Instructions for the task » From the first line of the data below through the line bearing "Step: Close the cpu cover", reproduce each line exactly; do not include pictures.

┄┄┄┄┄┄┄┄┄┄┄┄┄┄┄┄┄┄┄┄

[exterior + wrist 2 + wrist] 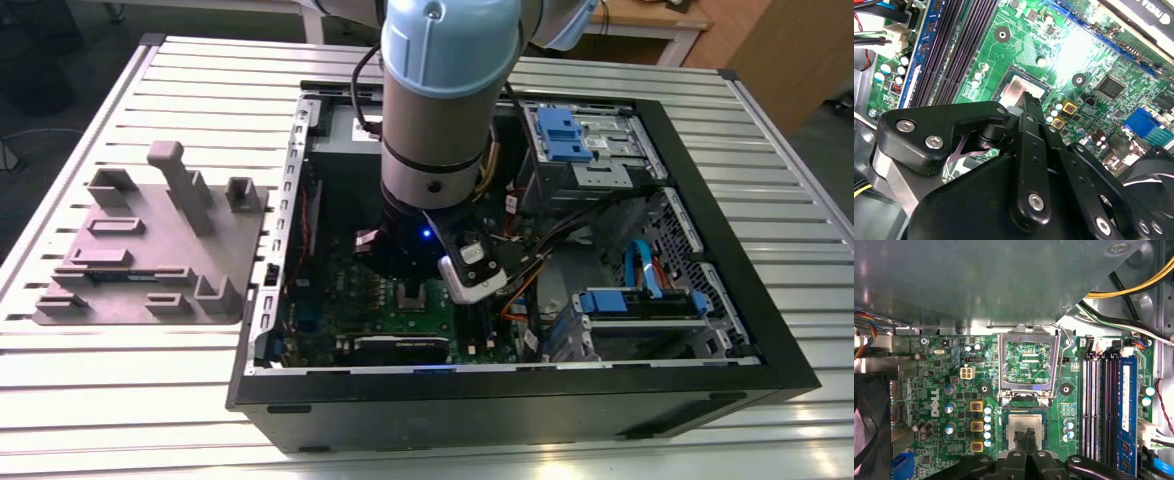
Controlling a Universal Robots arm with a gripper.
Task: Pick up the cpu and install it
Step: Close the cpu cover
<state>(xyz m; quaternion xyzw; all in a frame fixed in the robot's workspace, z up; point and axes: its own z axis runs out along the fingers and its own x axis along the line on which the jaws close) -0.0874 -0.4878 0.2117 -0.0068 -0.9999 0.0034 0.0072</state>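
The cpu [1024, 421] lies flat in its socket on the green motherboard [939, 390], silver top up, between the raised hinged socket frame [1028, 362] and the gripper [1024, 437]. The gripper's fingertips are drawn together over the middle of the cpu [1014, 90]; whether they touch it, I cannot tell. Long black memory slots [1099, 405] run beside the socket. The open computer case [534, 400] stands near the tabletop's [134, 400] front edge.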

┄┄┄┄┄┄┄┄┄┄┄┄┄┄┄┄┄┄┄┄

Exercise result »
[exterior + wrist 2 + wrist] 
Controlling a Universal Robots arm with a gripper.
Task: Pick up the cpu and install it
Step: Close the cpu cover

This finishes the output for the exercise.